Cuando se tiene una ecuación dinámica es posible hacerla andar al revés y es fácil darse cuenta de que esas evoluciones imaginadas de presente a pasado constituyen una suerte de telescopio mágico que permite estudiar lo pretérito, porque hemos pasado de la posibilidad de conocer un sistema tal como es (equilibrio) a cómo será (dinámica) y cómo ha sido en el pasado (aplicando la ecuación adecuadamente). Sin duda nuestra capacidad de conocer ha aumentado en concordancia con el hecho evolutivo —ya explicado— de que la capacidad de conocer es la herramienta-y-arma de la especie Persona sapiens.
Selección natural
Pero basta de distribución de estrellas lejanas y entropías universales: acerquémonos a la Tierra y así podremos enfocarnos en la evolución de la vida.

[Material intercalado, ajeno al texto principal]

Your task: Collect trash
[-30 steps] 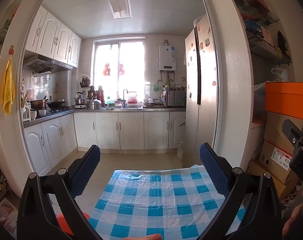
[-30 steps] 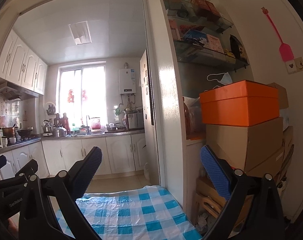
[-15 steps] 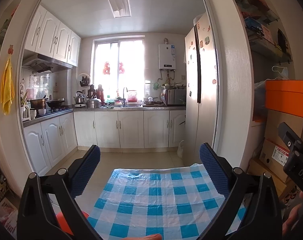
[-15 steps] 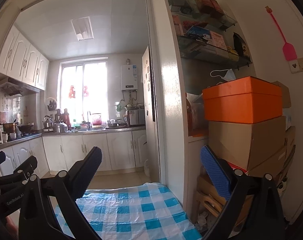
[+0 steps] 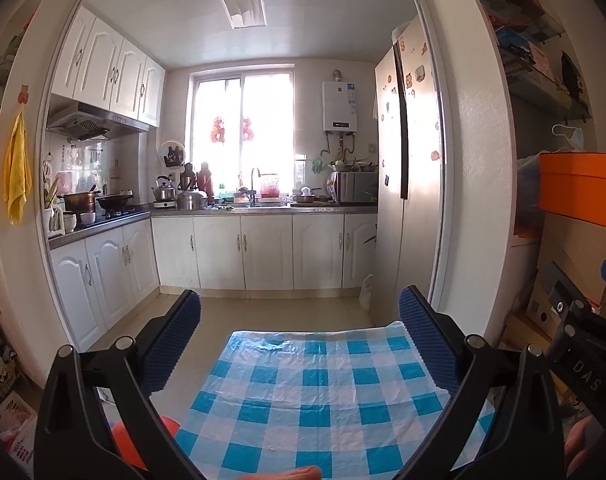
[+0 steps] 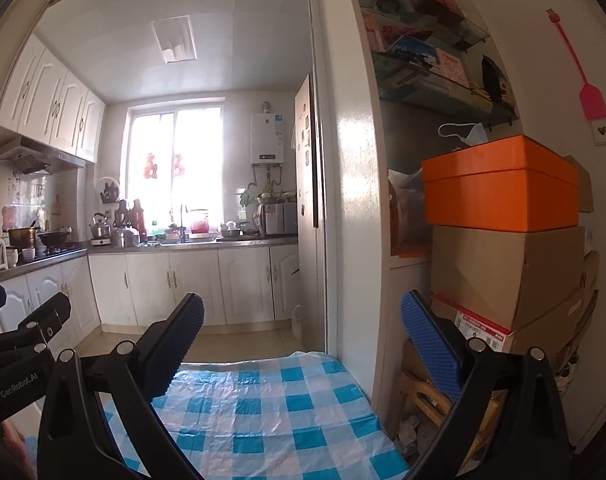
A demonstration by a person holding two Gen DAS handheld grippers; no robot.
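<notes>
In the left wrist view, no trash is showing anywhere on the checked tablecloth [image 5: 327, 392] lying below and ahead of the left gripper [image 5: 299, 340], so reaching now is likely going to close on nothing or snag the thin plastic. Its jaws are standing wide apart, holding nothing and touching nothing.

In the right wrist view, the right gripper [image 6: 303, 344] is likewise gaping wide and empty above the cloth; the stacked boxes [image 6: 507, 276] are sitting just to its right, risking a bump.
</notes>
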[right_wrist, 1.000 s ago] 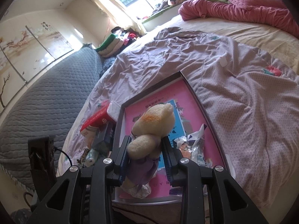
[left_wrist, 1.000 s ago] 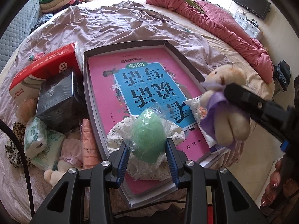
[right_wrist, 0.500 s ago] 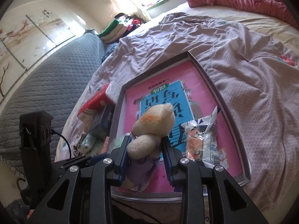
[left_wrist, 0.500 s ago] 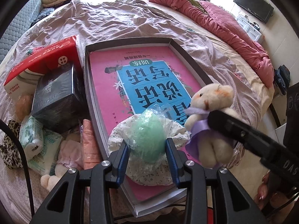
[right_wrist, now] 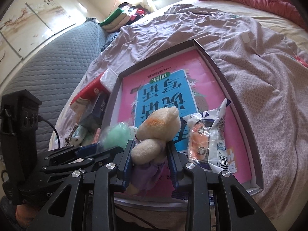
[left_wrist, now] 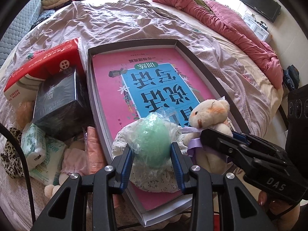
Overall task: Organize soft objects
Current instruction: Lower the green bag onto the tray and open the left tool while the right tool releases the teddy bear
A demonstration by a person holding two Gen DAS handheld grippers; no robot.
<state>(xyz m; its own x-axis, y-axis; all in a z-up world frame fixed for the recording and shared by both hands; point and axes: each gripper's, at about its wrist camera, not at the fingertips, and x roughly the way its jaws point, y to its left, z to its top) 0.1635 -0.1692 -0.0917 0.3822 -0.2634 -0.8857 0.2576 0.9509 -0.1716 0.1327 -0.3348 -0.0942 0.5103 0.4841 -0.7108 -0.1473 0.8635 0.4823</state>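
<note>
My left gripper (left_wrist: 151,152) is shut on a green egg-shaped sponge in clear plastic (left_wrist: 154,140), which rests on a white flowered cloth (left_wrist: 154,175) at the near end of the grey tray (left_wrist: 90,88). A pink and blue book (left_wrist: 150,84) fills that tray. Beside the sponge, on its right, my right gripper (right_wrist: 151,150) is shut on a cream teddy bear with a purple ribbon (right_wrist: 159,127), held low over the tray's near end. The bear (left_wrist: 209,115) and the right gripper (left_wrist: 217,134) also show in the left wrist view.
Left of the tray lie a red tissue box (left_wrist: 40,71), a black box (left_wrist: 57,104), tissue packs (left_wrist: 38,150), pink cloth (left_wrist: 94,152) and a leopard-print item (left_wrist: 9,157). A snack packet (right_wrist: 213,140) lies in the tray's right part. A lilac quilt (left_wrist: 107,21) and red blanket (left_wrist: 231,27) lie beyond.
The right gripper has come down and to the left with the bear, from above the tray's right edge to right beside the sponge. The left gripper stayed put on the sponge.
</note>
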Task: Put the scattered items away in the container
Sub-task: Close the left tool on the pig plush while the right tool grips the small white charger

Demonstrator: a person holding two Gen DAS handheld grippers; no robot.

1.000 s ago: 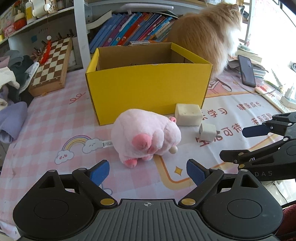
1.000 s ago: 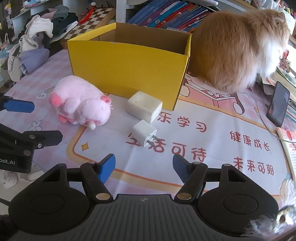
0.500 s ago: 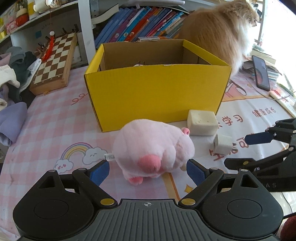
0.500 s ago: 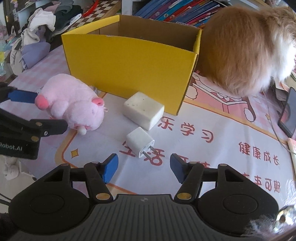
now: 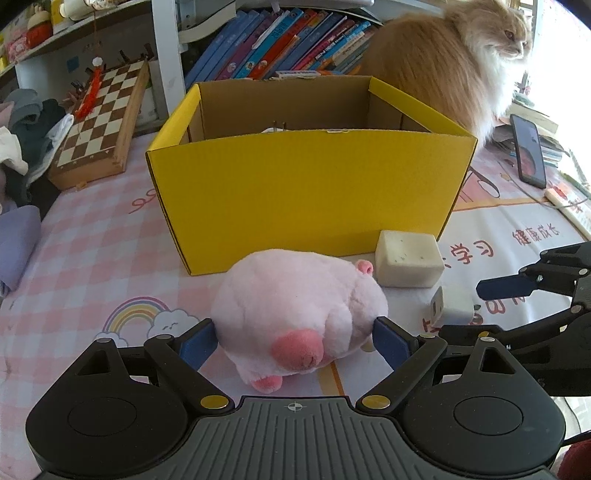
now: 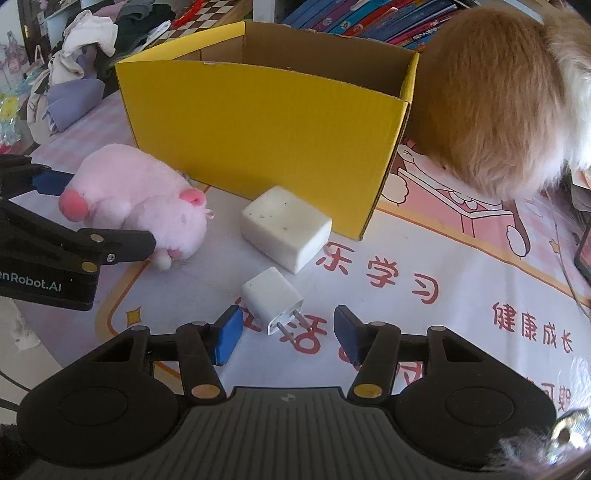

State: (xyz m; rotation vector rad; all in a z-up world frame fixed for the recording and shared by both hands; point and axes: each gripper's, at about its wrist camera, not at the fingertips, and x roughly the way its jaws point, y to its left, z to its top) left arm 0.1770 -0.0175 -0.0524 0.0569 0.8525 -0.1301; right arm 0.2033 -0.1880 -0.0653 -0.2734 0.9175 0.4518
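Still, 3 items lie on the mat in front of the box (image 5: 310,192): plush (image 5: 295,314), block (image 5: 408,264), plug (image 6: 271,301). The left gripper (image 5: 295,341) straddles the plush, fingers spread; the right gripper (image 6: 286,336) hangs open before the plug. Most tidying seemingly remains.

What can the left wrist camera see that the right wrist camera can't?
Only the left wrist view shows the cat's face, the rainbow drawing on the mat, and the left gripper open with the pink plush pig between its fingers. Only the right wrist view shows the small white charger's prongs and the right gripper open just in front of that charger. Both show the yellow box, the pig, the bigger white block and the chessboard.
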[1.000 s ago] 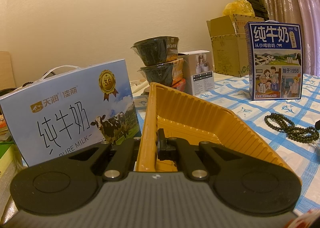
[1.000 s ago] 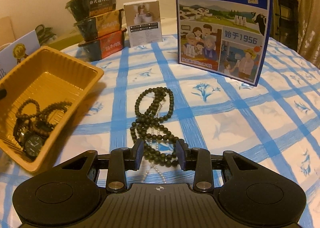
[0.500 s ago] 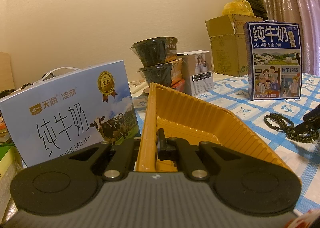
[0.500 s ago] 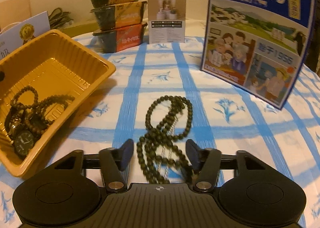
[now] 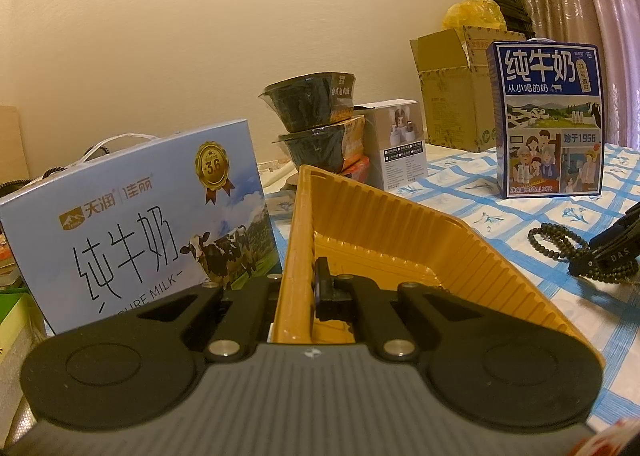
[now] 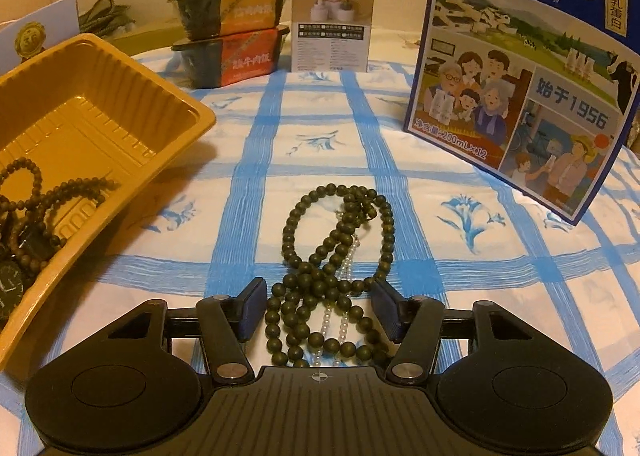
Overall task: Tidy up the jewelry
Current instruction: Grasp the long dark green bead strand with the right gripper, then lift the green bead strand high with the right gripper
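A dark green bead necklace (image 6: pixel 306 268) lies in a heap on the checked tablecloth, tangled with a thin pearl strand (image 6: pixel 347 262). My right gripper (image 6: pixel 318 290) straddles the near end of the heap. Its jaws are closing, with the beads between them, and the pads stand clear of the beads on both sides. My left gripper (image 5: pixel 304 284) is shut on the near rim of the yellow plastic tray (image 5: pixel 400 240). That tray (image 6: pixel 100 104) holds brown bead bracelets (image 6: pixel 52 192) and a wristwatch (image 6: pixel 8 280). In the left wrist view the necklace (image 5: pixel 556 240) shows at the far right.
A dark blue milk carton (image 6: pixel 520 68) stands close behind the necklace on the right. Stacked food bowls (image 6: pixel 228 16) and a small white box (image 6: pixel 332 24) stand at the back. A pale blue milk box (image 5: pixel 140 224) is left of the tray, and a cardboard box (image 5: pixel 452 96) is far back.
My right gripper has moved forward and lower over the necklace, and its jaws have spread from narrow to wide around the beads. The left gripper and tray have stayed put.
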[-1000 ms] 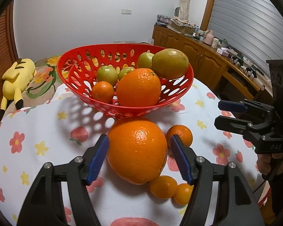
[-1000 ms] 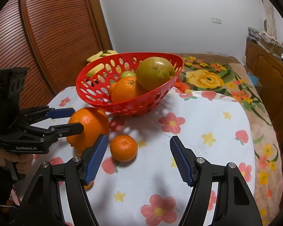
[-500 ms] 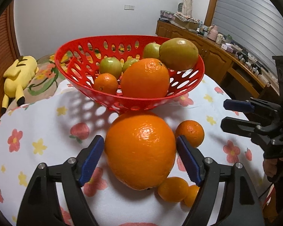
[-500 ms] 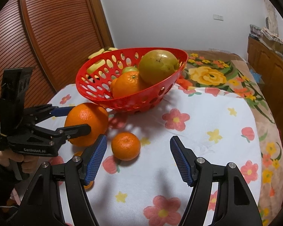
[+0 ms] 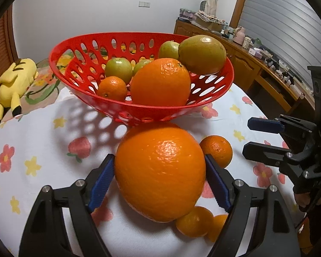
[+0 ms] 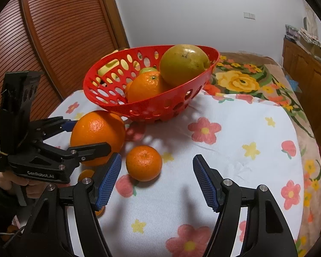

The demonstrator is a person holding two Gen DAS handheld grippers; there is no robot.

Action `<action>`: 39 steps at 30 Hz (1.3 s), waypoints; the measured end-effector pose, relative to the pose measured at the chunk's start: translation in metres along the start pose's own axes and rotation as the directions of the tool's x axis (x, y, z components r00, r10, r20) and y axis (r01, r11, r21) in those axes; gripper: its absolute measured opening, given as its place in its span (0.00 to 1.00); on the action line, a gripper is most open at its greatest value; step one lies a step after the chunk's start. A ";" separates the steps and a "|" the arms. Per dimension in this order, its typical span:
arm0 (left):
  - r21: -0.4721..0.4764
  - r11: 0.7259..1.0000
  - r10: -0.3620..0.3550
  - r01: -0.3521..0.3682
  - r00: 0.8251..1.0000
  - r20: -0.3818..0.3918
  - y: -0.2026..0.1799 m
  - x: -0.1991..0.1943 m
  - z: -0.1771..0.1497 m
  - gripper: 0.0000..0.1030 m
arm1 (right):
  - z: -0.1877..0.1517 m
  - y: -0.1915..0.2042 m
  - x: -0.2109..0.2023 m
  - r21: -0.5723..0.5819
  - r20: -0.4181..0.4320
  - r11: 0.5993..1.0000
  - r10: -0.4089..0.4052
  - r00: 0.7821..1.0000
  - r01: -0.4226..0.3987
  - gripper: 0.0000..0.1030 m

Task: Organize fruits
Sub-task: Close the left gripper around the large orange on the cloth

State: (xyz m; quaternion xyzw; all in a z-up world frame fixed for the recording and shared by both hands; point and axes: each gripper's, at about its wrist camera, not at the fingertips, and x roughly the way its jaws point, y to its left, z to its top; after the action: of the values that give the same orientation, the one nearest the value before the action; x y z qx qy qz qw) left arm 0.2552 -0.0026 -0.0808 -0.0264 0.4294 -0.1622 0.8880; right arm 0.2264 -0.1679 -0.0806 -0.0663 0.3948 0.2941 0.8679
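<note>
A red perforated basket (image 5: pixel 83 68) (image 6: pixel 109 98) on the flowered tablecloth holds a large orange (image 5: pixel 160 81), a small mandarin (image 5: pixel 112 87), green fruits (image 5: pixel 118 69) and a big yellow-green fruit (image 5: pixel 202 53) (image 6: pixel 184 64). My left gripper (image 5: pixel 159 175) (image 6: pixel 87 137) is shut on a large orange (image 5: pixel 160 171) (image 6: pixel 97 132) just in front of the basket. My right gripper (image 6: pixel 156 177) (image 5: pixel 252 135) is open and empty, with a mandarin (image 6: pixel 143 162) (image 5: pixel 217 150) near its left finger.
Two small mandarins (image 5: pixel 194 221) lie under the held orange. A yellow plush toy (image 5: pixel 15 79) lies at the far left. A flowered bedspread (image 6: pixel 246 81) lies behind the table. A wooden sideboard (image 5: pixel 246 64) stands at the right, a wooden slatted door (image 6: pixel 53 32) at the left.
My left gripper closed its pads onto the large orange and moved closer to the basket. My right gripper stayed open, shifting slightly toward the loose mandarin.
</note>
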 end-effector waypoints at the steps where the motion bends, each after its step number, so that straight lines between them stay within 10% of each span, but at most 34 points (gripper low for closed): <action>1: -0.004 1.000 -0.008 0.008 1.000 -0.003 0.001 0.001 0.000 0.81 | -0.001 0.000 0.000 0.000 -0.001 1.000 -0.001 1.000 0.001 0.69; 39: -0.057 0.997 0.045 -0.043 0.998 0.040 0.033 -0.031 -0.033 0.79 | -0.004 0.009 0.043 -0.013 -0.060 1.000 0.002 0.998 -0.003 0.62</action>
State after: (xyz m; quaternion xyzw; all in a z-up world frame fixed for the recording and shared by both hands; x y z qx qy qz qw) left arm 0.2200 0.0413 -0.0842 -0.0450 0.4157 -0.1299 0.8990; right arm 0.2409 -0.1421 -0.1128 -0.0802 0.4187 0.2958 0.8549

Los modelos dinámicos que imaginaron Darwin y Wallace, por cierto muy semejantes entre sí, se basaban en la selección natural, que es el mecanismo fundamental de la evolución y actúa del siguiente modo: ni bien nacen, los organismos de una especie se adaptan a su medio ambiente tanto como pueden. Si esta adaptación es muy pobre, el desastre está asegurado; basta imaginar que se nos agota el oxígeno y, al no poder adaptarnos a la anoxia, morimos asfixiados.
Cuando el tamaño de los organismos de una especie se incrementa, sólo aquellos que presentan ciertos cambios de forma y función (cuello más corto y poderoso para poder sostener erguida una enorme cabezota, patas más gruesas para soportar el peso, como el elefante y el hipopótamo) pueden adaptarse y sobrevivir. En esas situaciones, algunas especies terrestres llegaron a ser descomunales y se extinguieron (como los mamuts), otras regresaron al mar, donde su peso no fue limitante, flotaron y pudieron seguir creciendo (como las ballenas).